- [Work instruction]: Search the listing below for the line containing "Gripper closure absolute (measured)". From there through the line containing "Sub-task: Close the", transcribe every line exactly, both ends included.

- [Dataset content]:
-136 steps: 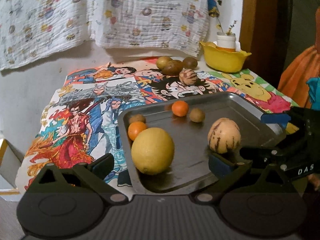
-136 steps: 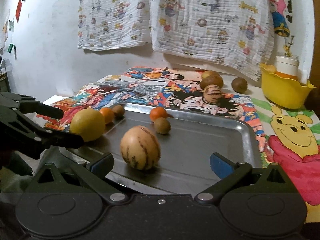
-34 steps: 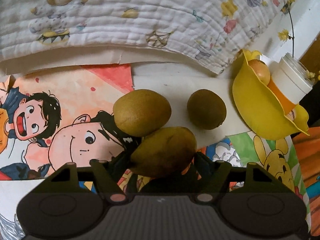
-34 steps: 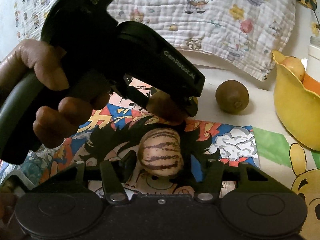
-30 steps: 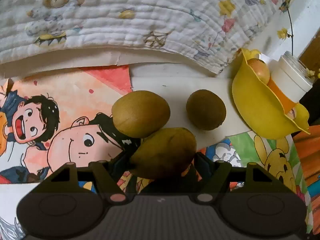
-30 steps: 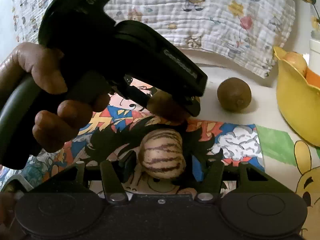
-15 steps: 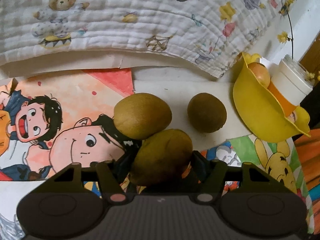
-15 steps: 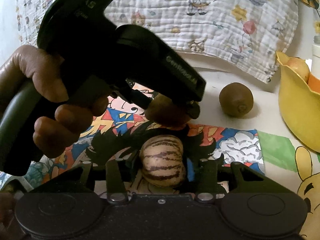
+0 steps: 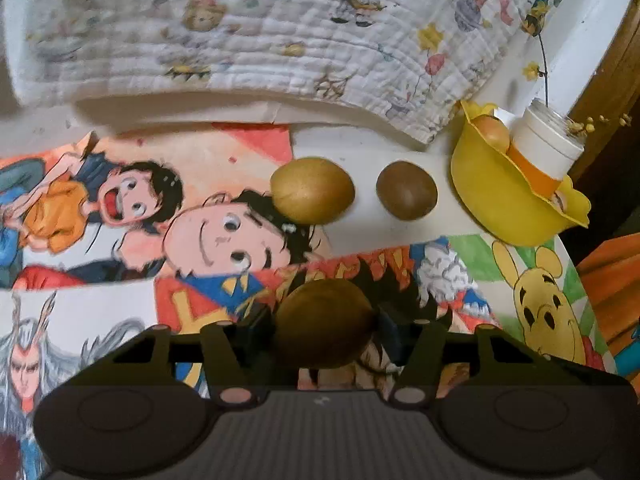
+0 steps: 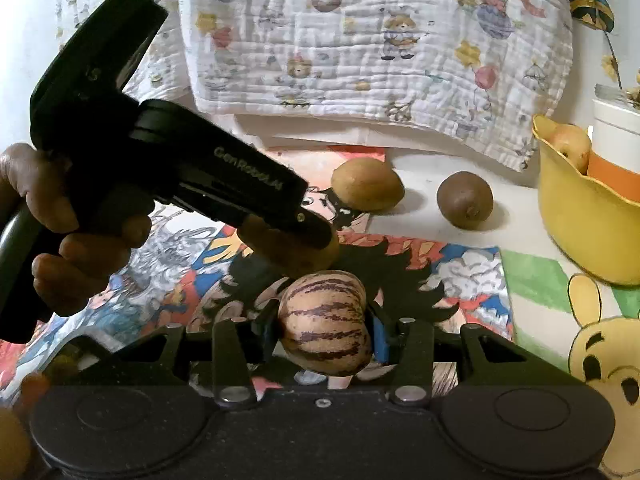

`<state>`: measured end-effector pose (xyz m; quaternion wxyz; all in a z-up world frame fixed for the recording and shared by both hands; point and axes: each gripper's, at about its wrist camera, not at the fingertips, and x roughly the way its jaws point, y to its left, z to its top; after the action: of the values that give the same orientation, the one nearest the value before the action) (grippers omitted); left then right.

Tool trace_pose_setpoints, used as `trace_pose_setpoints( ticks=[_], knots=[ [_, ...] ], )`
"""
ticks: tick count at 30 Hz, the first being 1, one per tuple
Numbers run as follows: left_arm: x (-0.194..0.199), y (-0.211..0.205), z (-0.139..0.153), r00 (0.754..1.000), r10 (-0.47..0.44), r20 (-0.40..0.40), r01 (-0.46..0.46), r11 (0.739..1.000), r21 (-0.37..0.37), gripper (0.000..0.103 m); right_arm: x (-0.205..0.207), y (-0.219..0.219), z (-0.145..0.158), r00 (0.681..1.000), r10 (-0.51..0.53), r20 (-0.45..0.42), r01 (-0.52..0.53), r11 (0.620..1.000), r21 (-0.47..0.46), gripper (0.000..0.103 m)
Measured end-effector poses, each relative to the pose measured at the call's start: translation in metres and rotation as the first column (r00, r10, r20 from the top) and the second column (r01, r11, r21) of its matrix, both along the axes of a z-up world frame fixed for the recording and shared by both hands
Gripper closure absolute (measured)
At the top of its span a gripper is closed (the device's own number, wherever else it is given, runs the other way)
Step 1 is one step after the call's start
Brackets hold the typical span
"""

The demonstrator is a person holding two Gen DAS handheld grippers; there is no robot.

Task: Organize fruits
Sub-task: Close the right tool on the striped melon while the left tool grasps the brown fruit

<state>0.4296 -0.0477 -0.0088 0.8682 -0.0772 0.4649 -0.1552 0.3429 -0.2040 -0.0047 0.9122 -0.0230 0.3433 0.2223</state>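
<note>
Left gripper [image 9: 324,330]: clamped on a brownish-green fruit [image 9: 323,322], held above the cartoon cloth [image 9: 120,240].
Right gripper [image 10: 323,334]: squeezing a striped melon [image 10: 324,322] between its pads, just beside the other claw.
Loose fruit: an olive fruit [image 9: 312,191] and a brown kiwi [image 9: 407,191] rest apart on the cloth.
Yellow bowl [image 9: 504,204]: far right, holding a jar.

Open cartoon-print tablecloth [image 9: 120,312] to the left, free for passage. Blocked ahead by a yellow-green fruit [image 9: 312,196] and a brown kiwi [image 9: 407,196], standing apart with a bare gap between; walled off beyond by the hanging printed cloth [image 9: 280,40]. Crowded at far right by a yellow bowl [image 9: 504,204] holding a white jar [image 9: 546,146].
</note>
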Motion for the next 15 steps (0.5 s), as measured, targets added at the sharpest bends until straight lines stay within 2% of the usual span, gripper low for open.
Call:
trace_pose_setpoints(
  ticks=[4, 11, 15],
  knots=[
    [-0.006, 0.003, 0.001, 1.000, 0.003, 0.010, -0.003, 1.000, -0.011, 0.046, -0.008, -0.002, -0.002, 1.000, -0.003, -0.010, 0.003, 1.000, -0.002, 0.056],
    [0.002, -0.003, 0.004, 1.000, -0.013, 0.024, 0.013, 1.000, 0.011, 0.046, -0.010, -0.003, -0.004, 1.000, -0.003, -0.024, 0.003, 1.000, -0.001, 0.056],
    [0.011, -0.011, -0.008, 0.999, -0.045, -0.019, 0.046, 0.998, 0.039, 0.043, -0.007, -0.001, -0.007, 0.999, 0.001, -0.032, -0.001, 1.000, -0.004, 0.056]
  ],
)
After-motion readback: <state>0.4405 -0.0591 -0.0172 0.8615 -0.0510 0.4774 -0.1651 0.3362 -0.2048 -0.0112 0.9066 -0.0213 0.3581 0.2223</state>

- [Task response]:
Gripper closure absolute (measured)
At the top of its span a gripper is closed (the device's own number, wherever else it is given, runs the other way)
Step 1 is one step after the call's start
Brackets hold the typical span
"""

The demonstrator is a person holding two Gen DAS handheld grippers; there is no robot.

Task: Organize fruits
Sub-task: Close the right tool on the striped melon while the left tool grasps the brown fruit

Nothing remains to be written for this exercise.